Astrid, la sorella che insegue ricchezza e potere, non può capirla. Anton sì, ma Anton sa, anche, di avere sprecato la propria vita; ed è troppo forte il peso del giudizio che sente provenire dalle scelte opposte di Amor. Quanto al padre, beh, lui è troppo preso dall'afflato religioso, riscoperto con la chiesa riformata olandese del reverendo Swimmers (praticamente cieco), e decide di mettere la sua fede alla prova stabilendo il record di sopravvivenza in un terrario. Fino a che un cobra lo morde...

Nel frattempo, nel susseguirsi dei funerali e dei ritorni a casa dei fratelli Swart, il Sudafrica passa dall'apartheid alla liberazione di Mandela, dalla presidenza di Mbeki a quella di Zuma, dall'odioso razzismo dei fondatori della segregazione alla corruzione dilagante e all'egualitarismo di facciata della politica contemporanea: anche in questo caso, promesse non mantenute, che si traducono in tentativi di sopravvivenza, ma che Galgut (nato a Pretoria nel '63, ha iniziato a scrivere da ragazzino, dopo un linfoma, ha pubblicato il primo romanzo a 17 anni ed è già stato finalista altre due volte al Booker Prize) racconta senza moralismi, con l'ironia di chi guarda la vita da quel suo confine, perché sa che è facile finire dall'altra parte. Non a caso il linguaggio del romanzo, pur mantenendo il passo di una piccola epopea, è così asciutto che mancano addirittura le virgolette nel discorso diretto.
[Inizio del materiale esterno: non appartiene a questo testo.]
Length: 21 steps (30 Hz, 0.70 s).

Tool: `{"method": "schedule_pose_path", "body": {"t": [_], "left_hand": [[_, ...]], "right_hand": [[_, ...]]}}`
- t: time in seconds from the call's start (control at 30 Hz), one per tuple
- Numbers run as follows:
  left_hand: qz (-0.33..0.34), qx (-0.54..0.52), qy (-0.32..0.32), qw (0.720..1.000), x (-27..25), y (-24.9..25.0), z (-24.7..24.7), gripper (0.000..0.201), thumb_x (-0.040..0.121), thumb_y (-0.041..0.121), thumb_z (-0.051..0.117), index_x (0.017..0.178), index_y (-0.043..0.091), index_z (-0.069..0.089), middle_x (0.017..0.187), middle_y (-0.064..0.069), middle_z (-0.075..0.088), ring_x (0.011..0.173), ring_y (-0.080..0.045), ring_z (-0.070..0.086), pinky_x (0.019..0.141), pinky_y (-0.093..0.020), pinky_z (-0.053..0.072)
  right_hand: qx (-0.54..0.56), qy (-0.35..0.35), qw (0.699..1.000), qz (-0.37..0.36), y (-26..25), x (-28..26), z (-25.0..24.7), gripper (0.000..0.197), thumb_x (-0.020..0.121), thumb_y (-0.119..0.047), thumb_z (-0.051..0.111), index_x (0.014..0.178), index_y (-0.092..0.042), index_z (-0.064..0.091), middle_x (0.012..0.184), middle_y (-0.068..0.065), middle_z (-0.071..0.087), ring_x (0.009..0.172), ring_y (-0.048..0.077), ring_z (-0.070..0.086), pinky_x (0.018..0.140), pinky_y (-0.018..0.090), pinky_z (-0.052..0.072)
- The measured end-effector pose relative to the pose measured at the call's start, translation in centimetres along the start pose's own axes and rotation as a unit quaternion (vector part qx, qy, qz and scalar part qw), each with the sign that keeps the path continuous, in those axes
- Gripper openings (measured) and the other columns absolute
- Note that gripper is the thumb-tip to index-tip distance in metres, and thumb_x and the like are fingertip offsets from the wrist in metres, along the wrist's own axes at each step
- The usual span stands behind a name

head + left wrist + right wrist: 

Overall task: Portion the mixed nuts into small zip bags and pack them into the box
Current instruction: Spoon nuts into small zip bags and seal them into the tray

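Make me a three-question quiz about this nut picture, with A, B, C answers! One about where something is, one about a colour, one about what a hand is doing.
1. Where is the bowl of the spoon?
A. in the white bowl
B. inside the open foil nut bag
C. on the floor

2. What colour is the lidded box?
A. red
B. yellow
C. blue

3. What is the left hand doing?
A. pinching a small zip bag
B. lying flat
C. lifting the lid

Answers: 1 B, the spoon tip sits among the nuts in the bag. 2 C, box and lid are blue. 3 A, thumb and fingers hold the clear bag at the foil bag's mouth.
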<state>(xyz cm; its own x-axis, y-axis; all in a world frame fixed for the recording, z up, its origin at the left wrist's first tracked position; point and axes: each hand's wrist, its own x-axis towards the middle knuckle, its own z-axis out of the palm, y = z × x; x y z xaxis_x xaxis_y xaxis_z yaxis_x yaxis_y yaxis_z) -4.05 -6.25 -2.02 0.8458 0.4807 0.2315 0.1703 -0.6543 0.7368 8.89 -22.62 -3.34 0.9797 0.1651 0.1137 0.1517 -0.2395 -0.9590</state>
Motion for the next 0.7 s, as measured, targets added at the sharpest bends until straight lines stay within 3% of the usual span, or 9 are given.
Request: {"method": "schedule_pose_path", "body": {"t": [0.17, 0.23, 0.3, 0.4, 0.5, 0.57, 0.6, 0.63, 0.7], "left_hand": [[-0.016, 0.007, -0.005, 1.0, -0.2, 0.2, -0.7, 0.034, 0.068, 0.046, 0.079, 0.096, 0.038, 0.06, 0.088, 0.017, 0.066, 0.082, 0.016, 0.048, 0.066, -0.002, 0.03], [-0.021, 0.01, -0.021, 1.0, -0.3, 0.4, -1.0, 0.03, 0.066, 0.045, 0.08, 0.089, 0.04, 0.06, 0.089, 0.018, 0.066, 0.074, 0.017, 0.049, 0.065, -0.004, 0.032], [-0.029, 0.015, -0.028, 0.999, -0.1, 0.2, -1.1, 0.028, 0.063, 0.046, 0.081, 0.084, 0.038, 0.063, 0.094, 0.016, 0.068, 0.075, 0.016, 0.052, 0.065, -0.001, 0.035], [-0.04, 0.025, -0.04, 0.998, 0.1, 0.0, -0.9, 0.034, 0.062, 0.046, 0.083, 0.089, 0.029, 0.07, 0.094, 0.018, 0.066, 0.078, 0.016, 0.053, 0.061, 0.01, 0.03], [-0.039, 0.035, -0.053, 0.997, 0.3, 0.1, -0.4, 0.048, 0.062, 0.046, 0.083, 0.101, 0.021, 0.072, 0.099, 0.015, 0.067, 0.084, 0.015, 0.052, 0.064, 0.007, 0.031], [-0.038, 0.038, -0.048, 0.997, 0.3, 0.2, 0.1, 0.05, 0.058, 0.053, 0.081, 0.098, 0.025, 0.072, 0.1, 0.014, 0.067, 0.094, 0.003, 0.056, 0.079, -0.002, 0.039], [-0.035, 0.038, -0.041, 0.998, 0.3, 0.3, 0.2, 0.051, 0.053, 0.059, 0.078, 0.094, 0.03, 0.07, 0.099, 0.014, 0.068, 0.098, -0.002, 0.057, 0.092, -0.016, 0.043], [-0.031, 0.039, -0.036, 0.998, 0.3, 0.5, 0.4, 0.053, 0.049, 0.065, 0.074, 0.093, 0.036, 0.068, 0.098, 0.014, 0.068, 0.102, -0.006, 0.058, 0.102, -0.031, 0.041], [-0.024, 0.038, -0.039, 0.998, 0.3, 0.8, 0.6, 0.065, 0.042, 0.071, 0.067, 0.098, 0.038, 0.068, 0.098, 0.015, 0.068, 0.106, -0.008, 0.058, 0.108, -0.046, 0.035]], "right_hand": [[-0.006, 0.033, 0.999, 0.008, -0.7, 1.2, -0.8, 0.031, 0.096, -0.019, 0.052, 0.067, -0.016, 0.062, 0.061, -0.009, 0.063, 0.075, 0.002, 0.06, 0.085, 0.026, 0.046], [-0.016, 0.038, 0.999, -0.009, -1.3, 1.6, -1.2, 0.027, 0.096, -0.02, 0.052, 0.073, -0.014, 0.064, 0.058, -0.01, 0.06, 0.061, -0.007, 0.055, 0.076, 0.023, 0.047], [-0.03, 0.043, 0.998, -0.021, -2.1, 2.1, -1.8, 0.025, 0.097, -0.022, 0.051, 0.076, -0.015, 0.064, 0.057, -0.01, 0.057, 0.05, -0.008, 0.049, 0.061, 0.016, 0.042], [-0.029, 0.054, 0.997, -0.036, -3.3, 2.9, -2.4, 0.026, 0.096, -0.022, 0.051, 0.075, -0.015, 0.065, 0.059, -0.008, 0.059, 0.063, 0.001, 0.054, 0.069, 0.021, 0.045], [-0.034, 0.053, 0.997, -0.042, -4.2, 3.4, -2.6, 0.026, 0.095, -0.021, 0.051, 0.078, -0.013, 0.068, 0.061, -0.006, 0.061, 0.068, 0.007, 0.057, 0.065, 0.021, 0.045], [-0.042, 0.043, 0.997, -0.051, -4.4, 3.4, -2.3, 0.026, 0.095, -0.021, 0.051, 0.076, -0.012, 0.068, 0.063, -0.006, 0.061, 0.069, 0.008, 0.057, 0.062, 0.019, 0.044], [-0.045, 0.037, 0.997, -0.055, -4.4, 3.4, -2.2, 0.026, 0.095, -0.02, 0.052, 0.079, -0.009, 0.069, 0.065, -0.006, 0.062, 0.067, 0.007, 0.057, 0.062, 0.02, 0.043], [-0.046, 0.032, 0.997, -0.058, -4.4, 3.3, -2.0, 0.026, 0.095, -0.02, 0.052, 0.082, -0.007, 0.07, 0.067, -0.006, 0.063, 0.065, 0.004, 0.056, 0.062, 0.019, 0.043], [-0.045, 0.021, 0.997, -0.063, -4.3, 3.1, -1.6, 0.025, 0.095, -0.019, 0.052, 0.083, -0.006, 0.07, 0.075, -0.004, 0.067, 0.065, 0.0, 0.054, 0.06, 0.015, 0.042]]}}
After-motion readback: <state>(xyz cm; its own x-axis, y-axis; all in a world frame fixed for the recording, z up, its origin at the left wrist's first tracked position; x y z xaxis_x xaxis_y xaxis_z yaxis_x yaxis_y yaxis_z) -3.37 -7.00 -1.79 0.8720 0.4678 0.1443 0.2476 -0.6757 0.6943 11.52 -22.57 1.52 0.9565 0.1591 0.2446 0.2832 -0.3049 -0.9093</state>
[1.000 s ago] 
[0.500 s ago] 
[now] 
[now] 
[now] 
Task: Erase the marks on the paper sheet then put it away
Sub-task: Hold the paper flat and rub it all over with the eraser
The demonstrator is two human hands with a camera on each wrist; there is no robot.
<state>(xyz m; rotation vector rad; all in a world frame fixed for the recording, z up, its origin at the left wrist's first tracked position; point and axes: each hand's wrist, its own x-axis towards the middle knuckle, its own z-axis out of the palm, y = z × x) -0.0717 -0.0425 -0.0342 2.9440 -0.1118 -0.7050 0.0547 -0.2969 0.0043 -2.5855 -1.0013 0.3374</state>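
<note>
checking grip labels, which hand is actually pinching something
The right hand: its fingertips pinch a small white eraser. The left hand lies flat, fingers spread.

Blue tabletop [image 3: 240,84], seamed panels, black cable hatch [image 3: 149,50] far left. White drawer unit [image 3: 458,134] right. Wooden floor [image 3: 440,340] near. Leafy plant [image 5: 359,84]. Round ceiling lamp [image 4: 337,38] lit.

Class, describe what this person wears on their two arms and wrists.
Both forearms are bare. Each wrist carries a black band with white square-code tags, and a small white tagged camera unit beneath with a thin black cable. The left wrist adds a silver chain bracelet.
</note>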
Galgut si è detto convinto che i romanzi non servano a cambiare il mondo. Lo lascia intendere anche nella Promessa, sempre per bocca di Anton. A un certo punto, un vecchio commilitone gli chiede di che cosa parli la sua opera incompiuta: «Oh, dice Anton, dei tormenti della condizione umana. Niente di originale».

Tra il fallimento e la vittoria, a volte, è questione di attimi, come un fulmine che ti colpisca all'improvviso.